Experimental and model simulation results for NADH and ΔΨm during transitions between states 4 and 3. (A and B) Model simulations in which the parameters detailed below were varied to emulate the experimental protocol applied to the mitochondrial suspension in the cuvette of the fluorometer (C and D) as indicated. The addition of substrate is mimicked as a transition of the parameters AcCoA and Glu from 1 × 10−5 to 0.01 and 1 × 10−5 to 10.0, respectively. ADPi varies from 0.01 to 1 mM; the transition to hypoxia was simulated by a decrease in ρRES from 2.8 × 10−2 to 9.0 × 10−5, and the uncoupling was mimicked by an increase in the proton conductance, gH, of the inner mitochondrial membrane (from 3.0 × 10−8 to 1.0 × 10−4). (C and D) Experimental profiles of ΔΨm and NADH after the addition of 5 mM G/M, 1 mM ADP, 2.5 mM KCN, and 20 μM DNP as indicated by arrows. Time points depict the mean ± SE, n = 6.

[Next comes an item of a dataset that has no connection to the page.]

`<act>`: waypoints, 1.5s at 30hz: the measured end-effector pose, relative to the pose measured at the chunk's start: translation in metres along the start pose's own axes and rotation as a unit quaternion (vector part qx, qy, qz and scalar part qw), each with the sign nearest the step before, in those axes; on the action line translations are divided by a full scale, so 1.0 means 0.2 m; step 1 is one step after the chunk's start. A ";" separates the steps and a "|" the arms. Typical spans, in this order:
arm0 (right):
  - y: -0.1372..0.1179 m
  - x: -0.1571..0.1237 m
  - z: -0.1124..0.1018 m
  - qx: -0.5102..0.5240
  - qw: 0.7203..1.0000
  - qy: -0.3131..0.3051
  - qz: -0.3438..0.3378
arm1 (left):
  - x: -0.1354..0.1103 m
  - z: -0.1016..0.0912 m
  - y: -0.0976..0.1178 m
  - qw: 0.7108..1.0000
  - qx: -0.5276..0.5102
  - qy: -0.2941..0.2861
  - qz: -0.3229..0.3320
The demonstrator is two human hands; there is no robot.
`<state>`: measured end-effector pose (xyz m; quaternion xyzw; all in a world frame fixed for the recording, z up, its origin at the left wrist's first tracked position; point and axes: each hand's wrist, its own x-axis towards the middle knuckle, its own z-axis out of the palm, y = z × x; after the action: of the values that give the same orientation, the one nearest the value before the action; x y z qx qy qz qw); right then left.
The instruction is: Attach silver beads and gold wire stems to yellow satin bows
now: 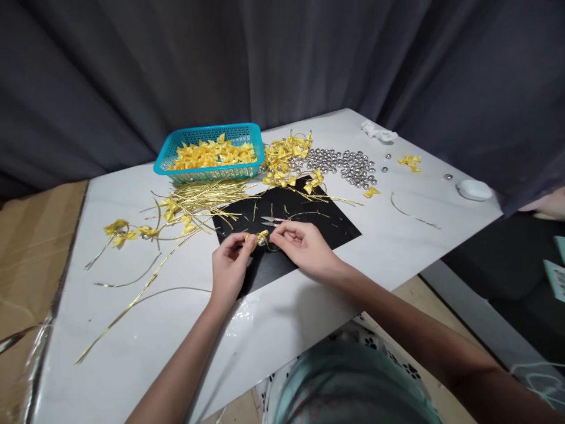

Model simulations showed that after the concentration of respiratory electron carriers (ρRES) was decreased, mimicking the effect of CN (or hypoxia), ΔΨm further decreased, whereas NADH increased to a highly reduced state (Fig. 4) in accordance with the experimental results. NADH oxidized and ΔΨm approached zero upon uncoupling of oxidative phosphorylation (achieved in the model by a large increase in the leak conductance, gH). The apparent incomplete collapse of ΔΨm seen in the experimental data may be due to the dynamic range of the ΔΨm probe, TMRM, which is sensitive within the range of 130–210 mV under our experimental conditions (see Materials and Methods).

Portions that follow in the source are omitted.